Love, Lines, and Alibis

Love, Lines, and Alibis

By Patricia Puentes

Prologue

PROLOGUE

W hen I finally made it home that February evening, I was freezing. I was tired. I was hungry. And I probably smelled—and by that, I don’t mean that I could still sense my lover’s fragrance on my skin, but an actual unpleasant odor caused by too many days of unwashed frenzied activity. I sweat when I’m nervous.

I went straight to the shower, turned on the faucet, waited patiently, then remembered what had happened a few days previously—right before all this mess had started—and made a turn for the kitchen. I filled every big pot I could find with water and set them to boil. And, since a watched pot does indeed not boil, I rummaged through the refrigerator and the cabinets for something that could appease my stomach rumbles. I settled for a jar of hearts of palm dipped in almond butter. It wasn’t slices of avocado on cassava flour crackers—that would be my actual favorite snack but I was out of both valuable ingredients, since I hadn’t exactly been able to shop for groceries or anything else—but it did calm my hunger momentarily. I was still craving a lentil burger with sweet potato fries though.

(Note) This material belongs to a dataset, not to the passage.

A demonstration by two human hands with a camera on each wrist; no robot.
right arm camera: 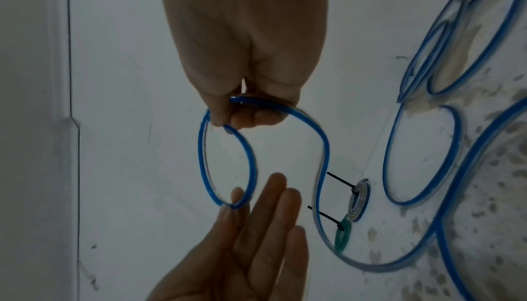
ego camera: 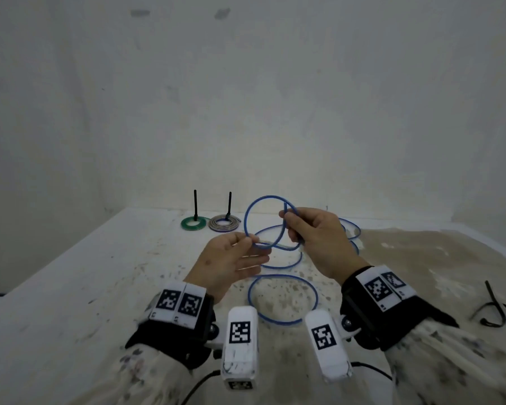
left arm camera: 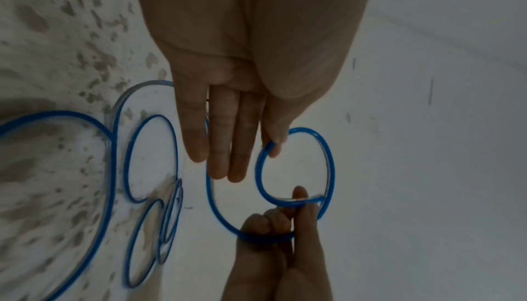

I chugged two big glasses of water and realized I had been parched only after I drank. I couldn’t remember the last time I had paid attention to my proper hydration, and it had been one of my mantras since the move to California. That’s what you learn when you are a Los Angeles transplant: use sunscreen daily, keep a tatty cardigan in the car all year round, and carry a reusable bottle of filtered water everywhere.

Some of the water on the stove started boiling then and I transferred it to the bathroom, carefully. I’ve read all the statistics about fatal accidents caused by silly home mishaps. It would have been extremely unfortunate to have endured—and survived—the previous seventy-two hours only to burn myself when it was finally all over.

I poured the hot water into the black-tiled bathtub and added some cold water so as not to scald myself. I slipped out of the satin strappy dress and dipped my whole body in the warm water. That had to have been fated. I had rented a one-bedroom, one-bathroom apartment with a big bathtub I’d always considered ridiculously disproportionate for the space, and it had to have been for the purpose of living that moment. I finally relaxed. I submerged my head fully in the water, having a very cinematic experience. I was the flawed and tired hero having made their Odyssean way home and finally been able to rest. I half smiled, reached out of the bathtub for a nearby notebook—I keep them scattered all around the place as you would expect for someone in my line of work—and started scribbling.

I guess if I’m going to tell you the story of how I found myself inside a hot bathtub after days of unwashed undertaking and with a broken water heater—and after one dead body and two failed murder attempts against me—I should go back to the morning it all started.